* **What you will do**
Repeat each record below exactly, dropping the pictures.

----------------------------------------

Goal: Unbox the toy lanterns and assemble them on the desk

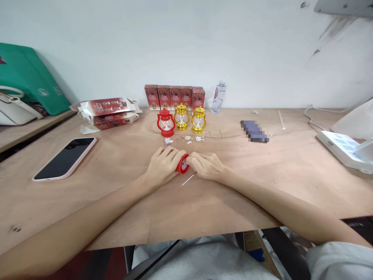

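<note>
My left hand (166, 164) is closed around a red lantern (182, 164), which lies on its side with its round base turned to the right. Fingers of my right hand (205, 165) touch the pale underside of that base. A thin metal rod, perhaps a screwdriver shaft (189, 179), sticks out from under my right hand toward the lower left; its handle is hidden in the palm. Beyond my hands stand another red lantern (166, 123) and two gold lanterns, one in the middle (182, 117) and one on the right (198, 120).
Small white pieces (168, 140) and bent wires (216, 135) lie before the lanterns. Behind stand several red boxes (175, 98) and a water bottle (219, 97). Flattened cartons (109, 111) and a phone (65, 159) are left; a dark blurred object (254, 131) and white power strip (345, 149) are right.
</note>
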Motion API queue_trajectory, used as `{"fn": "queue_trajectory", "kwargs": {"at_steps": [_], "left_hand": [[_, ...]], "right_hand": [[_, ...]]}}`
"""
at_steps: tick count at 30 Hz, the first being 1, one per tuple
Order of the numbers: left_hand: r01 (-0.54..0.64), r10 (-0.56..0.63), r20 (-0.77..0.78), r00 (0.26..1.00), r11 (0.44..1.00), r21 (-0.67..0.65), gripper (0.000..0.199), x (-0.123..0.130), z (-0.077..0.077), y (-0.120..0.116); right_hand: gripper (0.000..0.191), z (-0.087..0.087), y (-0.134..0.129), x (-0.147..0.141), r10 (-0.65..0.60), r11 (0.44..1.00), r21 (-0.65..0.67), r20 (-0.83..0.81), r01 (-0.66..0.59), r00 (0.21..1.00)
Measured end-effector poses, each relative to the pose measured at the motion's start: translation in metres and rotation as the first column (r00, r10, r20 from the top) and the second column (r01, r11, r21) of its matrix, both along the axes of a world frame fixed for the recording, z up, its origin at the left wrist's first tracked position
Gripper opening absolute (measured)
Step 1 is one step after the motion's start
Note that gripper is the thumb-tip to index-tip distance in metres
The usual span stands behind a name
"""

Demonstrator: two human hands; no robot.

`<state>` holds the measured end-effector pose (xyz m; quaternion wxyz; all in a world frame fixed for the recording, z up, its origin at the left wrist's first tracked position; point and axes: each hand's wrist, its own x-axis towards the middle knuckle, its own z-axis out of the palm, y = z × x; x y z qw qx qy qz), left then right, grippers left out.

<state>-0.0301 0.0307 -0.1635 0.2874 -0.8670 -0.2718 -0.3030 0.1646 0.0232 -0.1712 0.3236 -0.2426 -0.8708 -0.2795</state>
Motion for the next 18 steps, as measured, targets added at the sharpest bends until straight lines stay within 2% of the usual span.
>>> {"fn": "queue_trajectory", "kwargs": {"at_steps": [3,6,9,12,16,18], "left_hand": [[-0.035,0.035,0.026,0.999,0.999,0.002,0.016,-0.004,0.000,0.004],[-0.077,0.078,0.055,0.995,0.997,-0.014,0.019,-0.012,0.001,0.010],[-0.087,0.088,0.072,0.993,0.996,-0.018,0.020,-0.016,0.002,0.012],[-0.045,0.046,0.066,0.997,0.999,-0.019,0.018,-0.013,0.002,0.008],[-0.036,0.039,0.073,0.997,0.998,-0.043,0.017,-0.007,0.001,0.003],[-0.037,0.041,0.086,0.995,0.998,-0.051,0.017,-0.007,0.002,0.002]], "right_hand": [[0.025,-0.008,0.007,0.005,-0.071,0.997,0.017,-0.085,0.073,0.994],[0.030,-0.015,0.026,0.026,-0.260,0.961,-0.145,-0.203,0.234,0.944],[0.028,-0.013,0.053,0.059,-0.505,0.841,-0.379,-0.297,0.385,0.810],[0.027,-0.006,0.073,0.086,-0.668,0.707,-0.510,-0.255,0.490,0.699],[0.020,-0.002,0.081,0.098,-0.766,0.557,-0.588,-0.091,0.587,0.636],[0.021,-0.004,0.080,0.098,-0.765,0.522,-0.596,-0.011,0.610,0.644]]}}
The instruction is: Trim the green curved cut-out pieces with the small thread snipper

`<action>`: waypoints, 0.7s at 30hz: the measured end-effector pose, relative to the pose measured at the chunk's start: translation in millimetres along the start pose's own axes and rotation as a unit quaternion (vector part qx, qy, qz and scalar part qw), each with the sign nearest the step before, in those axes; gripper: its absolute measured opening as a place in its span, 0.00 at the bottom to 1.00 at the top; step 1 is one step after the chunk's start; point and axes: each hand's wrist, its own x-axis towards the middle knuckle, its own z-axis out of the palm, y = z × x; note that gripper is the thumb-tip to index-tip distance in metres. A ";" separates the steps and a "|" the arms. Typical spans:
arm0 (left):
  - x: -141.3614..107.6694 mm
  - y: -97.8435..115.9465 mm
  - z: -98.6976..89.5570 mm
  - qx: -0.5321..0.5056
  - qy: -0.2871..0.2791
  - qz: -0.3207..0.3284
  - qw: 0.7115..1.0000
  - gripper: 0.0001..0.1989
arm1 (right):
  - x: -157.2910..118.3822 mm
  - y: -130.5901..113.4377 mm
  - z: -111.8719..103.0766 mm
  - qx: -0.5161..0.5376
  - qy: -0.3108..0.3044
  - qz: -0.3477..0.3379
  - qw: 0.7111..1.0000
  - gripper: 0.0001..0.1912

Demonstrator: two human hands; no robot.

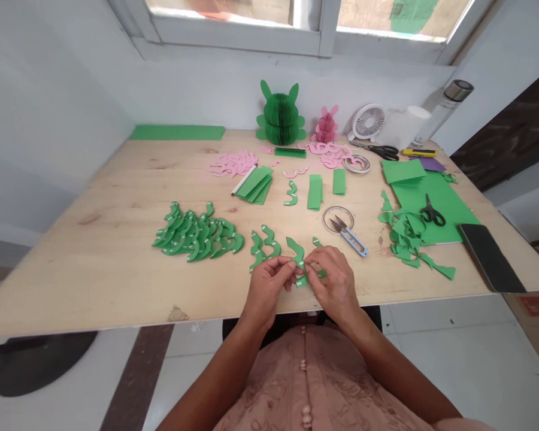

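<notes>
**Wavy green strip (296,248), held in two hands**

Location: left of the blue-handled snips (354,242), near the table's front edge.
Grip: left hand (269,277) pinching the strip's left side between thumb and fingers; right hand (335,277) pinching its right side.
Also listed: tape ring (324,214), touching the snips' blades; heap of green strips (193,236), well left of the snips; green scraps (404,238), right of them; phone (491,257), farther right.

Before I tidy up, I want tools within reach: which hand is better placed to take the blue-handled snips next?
Probably the right hand: the snips lie just beyond it, while the left hand is farther away.
</notes>
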 end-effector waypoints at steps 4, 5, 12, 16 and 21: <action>-0.4 1.7 0.4 0.009 -0.005 0.001 1.000 0.07 | 0.0 0.2 -1.0 -0.005 -0.017 -0.015 1.000 0.06; -0.6 2.3 0.6 0.009 -0.006 0.000 1.000 0.07 | 0.1 0.2 -1.2 -0.005 -0.019 -0.017 1.000 0.06; -2.0 4.6 0.9 -0.018 -0.014 -0.019 1.000 0.07 | 0.4 0.2 -1.2 0.006 -0.011 -0.029 1.000 0.05; -2.2 4.9 -0.3 -0.037 -0.023 -0.032 0.999 0.07 | -1.8 1.2 -1.6 -0.014 -0.002 -0.053 0.999 0.06; -2.3 6.1 -0.4 -0.061 -0.027 -0.044 0.997 0.07 | -4.6 3.1 -3.2 -0.068 0.018 -0.111 0.991 0.05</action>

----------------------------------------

* **Answer to the problem**
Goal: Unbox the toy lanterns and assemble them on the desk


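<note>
My left hand (166, 164) is closed around a red lantern (182, 164), which lies on its side with its round base turned to the right. Fingers of my right hand (205, 165) touch the pale underside of that base. A thin metal rod, perhaps a screwdriver shaft (189, 179), sticks out from under my right hand toward the lower left; its handle is hidden in the palm. Beyond my hands stand another red lantern (166, 123) and two gold lanterns, one in the middle (182, 117) and one on the right (198, 120).
Small white pieces (168, 140) and bent wires (216, 135) lie before the lanterns. Behind stand several red boxes (175, 98) and a water bottle (219, 97). Flattened cartons (109, 111) and a phone (65, 159) are left; a dark blurred object (254, 131) and white power strip (345, 149) are right.
</note>
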Motion API queue_trajectory, used as `{"fn": "queue_trajectory", "kwargs": {"at_steps": [_], "left_hand": [[_, ...]], "right_hand": [[_, ...]]}}`
"""
at_steps: tick count at 30 Hz, the first being 1, one per tuple
Order of the numbers: left_hand: r01 (-0.54..0.64), r10 (-0.56..0.63), r20 (-0.77..0.78), r00 (0.26..1.00), r11 (0.44..1.00), r21 (-0.67..0.65), gripper (0.000..0.199), x (-0.123..0.130), z (-0.077..0.077), y (-0.120..0.116); right_hand: gripper (0.000..0.191), z (-0.087..0.087), y (-0.134..0.129), x (-0.147..0.141), r10 (-0.65..0.60), r11 (0.44..1.00), r21 (-0.65..0.67), r20 (-0.83..0.81), r01 (-0.66..0.59), r00 (0.21..1.00)
Measured end-effector poses, each relative to the pose measured at the motion's start: translation in metres and rotation as the first column (r00, r10, r20 from the top) and the second column (r01, r11, r21) of its matrix, both along the axes of a world frame fixed for the recording, z up, its origin at the left wrist's first tracked position
Gripper opening absolute (measured)
Step 1 is one step after the motion's start
Note that gripper is the thumb-tip to index-tip distance in metres
The usual span stands behind a name
"""

Demonstrator: two human hands; no robot.

`<state>` holds the measured end-effector pose (xyz m; quaternion wxyz; all in a world frame fixed for the recording, z up, its origin at the left wrist's first tracked position; point and axes: each hand's wrist, its own x-axis towards the middle knuckle, its own z-axis out of the palm, y = z × x; x y z qw qx qy qz), left then right, grippers left out.

<state>-0.0301 0.0307 -0.1635 0.2874 -0.8670 -0.2718 -0.3030 0.1646 0.0232 -0.1712 0.3236 -0.2426 -0.8708 -0.2795</state>
Motion for the next 18 steps, as measured, targets added at the sharpest bends until straight lines stay within 2% of the usual span.
>>> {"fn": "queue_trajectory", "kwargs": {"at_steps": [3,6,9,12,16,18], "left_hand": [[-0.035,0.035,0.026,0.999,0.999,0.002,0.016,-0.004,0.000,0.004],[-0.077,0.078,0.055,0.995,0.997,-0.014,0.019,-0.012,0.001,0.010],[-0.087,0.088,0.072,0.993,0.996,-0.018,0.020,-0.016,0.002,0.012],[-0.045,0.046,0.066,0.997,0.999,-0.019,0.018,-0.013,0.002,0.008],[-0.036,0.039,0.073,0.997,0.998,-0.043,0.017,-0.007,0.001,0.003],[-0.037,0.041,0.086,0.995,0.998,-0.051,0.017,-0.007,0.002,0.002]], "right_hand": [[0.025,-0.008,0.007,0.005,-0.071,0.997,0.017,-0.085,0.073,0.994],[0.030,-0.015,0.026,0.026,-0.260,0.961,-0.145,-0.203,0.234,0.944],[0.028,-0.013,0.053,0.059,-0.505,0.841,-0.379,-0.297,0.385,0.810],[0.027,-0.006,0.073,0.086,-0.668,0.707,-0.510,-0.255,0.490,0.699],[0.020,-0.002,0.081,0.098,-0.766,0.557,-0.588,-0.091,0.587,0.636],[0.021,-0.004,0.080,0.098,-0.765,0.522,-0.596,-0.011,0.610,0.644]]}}
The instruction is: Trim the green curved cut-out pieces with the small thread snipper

`<action>`: waypoints, 0.7s at 30hz: the measured end-effector pose, relative to the pose measured at the chunk's start: translation in millimetres along the start pose's own axes and rotation as a unit quaternion (vector part qx, qy, qz and scalar part qw), each with the sign nearest the step before, in those axes; gripper: its absolute measured opening as a place in its span, 0.00 at the bottom to 1.00 at the top; step 1 is one step after the chunk's start; point and axes: each hand's wrist, its own x-axis towards the middle knuckle, its own z-axis out of the palm, y = z × x; note that gripper is the thumb-tip to index-tip distance in metres. A ";" separates the steps and a "|" the arms. Typical spans:
arm0 (left):
  - x: -141.3614..107.6694 mm
  - y: -97.8435..115.9465 mm
  - z: -98.6976..89.5570 mm
  - qx: -0.5321..0.5056
  - qy: -0.2871..0.2791
  - qz: -0.3207..0.3284
  - qw: 0.7115..1.0000
  - gripper: 0.0001..0.1989
arm1 (right):
  - x: -157.2910..118.3822 mm
  - y: -130.5901..113.4377 mm
  - z: -111.8719..103.0766 mm
  - qx: -0.5161..0.5376
  - qy: -0.3108..0.3044
  - qz: -0.3477..0.3379
  - qw: 0.7111..1.0000
  - gripper: 0.0001..0.1912

Demonstrator: two human hands; no robot.


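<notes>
**Wavy green strip (296,248), held in two hands**

Location: left of the blue-handled snips (354,242), near the table's front edge.
Grip: left hand (269,277) pinching the strip's left side between thumb and fingers; right hand (335,277) pinching its right side.
Also listed: tape ring (324,214), touching the snips' blades; heap of green strips (193,236), well left of the snips; green scraps (404,238), right of them; phone (491,257), farther right.

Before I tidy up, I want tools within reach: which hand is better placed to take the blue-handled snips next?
Probably the right hand: the snips lie just beyond it, while the left hand is farther away.
</notes>
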 end-effector waypoints at steps 4, 5, 12, 16 and 21: <action>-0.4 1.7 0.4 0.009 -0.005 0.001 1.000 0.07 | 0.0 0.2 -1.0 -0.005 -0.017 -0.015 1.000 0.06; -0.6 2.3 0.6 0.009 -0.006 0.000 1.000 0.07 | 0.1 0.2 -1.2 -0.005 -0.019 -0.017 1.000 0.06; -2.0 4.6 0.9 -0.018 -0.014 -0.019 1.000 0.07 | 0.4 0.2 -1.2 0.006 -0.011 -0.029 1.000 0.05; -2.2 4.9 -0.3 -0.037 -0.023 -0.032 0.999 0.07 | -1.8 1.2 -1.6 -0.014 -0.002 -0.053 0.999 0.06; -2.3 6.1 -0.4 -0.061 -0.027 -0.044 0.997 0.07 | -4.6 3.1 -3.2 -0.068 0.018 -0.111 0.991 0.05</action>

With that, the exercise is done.